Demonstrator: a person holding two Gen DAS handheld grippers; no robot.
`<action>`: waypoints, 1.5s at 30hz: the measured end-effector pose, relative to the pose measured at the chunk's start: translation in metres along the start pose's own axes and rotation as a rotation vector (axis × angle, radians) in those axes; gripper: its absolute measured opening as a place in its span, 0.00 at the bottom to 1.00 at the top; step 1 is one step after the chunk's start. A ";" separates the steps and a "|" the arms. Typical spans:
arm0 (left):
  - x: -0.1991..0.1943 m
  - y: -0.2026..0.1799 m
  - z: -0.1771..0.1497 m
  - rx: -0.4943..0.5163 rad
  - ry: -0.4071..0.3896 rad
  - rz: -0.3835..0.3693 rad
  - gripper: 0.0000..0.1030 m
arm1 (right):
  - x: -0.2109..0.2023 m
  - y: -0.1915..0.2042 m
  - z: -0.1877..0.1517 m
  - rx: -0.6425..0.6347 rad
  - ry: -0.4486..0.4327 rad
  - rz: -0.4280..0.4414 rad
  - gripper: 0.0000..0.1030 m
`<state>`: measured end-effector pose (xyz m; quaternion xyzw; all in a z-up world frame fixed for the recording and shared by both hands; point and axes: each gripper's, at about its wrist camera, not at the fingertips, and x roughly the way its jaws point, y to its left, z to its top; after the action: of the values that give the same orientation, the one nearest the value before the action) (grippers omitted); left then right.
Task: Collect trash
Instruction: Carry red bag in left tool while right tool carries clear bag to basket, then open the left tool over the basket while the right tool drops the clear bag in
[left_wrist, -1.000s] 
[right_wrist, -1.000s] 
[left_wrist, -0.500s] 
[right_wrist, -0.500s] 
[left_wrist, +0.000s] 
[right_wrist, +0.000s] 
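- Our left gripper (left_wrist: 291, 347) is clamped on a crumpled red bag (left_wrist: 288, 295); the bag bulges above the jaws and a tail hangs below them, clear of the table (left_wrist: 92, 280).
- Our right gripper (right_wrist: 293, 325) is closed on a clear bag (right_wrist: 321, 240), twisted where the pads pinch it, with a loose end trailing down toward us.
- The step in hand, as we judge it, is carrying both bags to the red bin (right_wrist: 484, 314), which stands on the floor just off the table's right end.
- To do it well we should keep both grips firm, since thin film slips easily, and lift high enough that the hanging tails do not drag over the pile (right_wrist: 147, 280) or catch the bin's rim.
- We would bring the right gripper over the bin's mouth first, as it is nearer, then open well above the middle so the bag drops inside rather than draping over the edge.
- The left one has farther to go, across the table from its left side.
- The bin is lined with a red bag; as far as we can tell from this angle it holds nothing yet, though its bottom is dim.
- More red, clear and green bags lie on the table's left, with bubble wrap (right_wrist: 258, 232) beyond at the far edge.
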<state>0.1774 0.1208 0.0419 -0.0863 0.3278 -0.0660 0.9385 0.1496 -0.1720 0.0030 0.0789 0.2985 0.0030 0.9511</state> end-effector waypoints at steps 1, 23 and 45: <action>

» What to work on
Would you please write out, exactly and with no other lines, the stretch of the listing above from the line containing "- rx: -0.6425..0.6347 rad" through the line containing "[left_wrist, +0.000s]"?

» Exercise output
  - rx: -0.6425..0.6347 rad
  - ry: -0.4486..0.4327 rad
  - rz: -0.4280..0.4414 rad
  - gripper: 0.0000..0.1030 m
`<state>`: measured end-effector pose (xyz m; quaternion xyzw; all in a z-up world frame fixed for the recording and shared by both hands; point and axes: each gripper's, at about its wrist camera, not at the fingertips, and x roughly the way its jaws point, y to its left, z to its top; after the action: of the values that give the same orientation, the one nearest the value before the action) (grippers omitted); left then right.
Task: Collect trash
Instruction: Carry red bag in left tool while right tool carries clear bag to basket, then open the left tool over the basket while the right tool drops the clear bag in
[left_wrist, -1.000s] 
[right_wrist, -1.000s] 
[left_wrist, -0.500s] 
[right_wrist, -0.500s] 
[left_wrist, +0.000s] 

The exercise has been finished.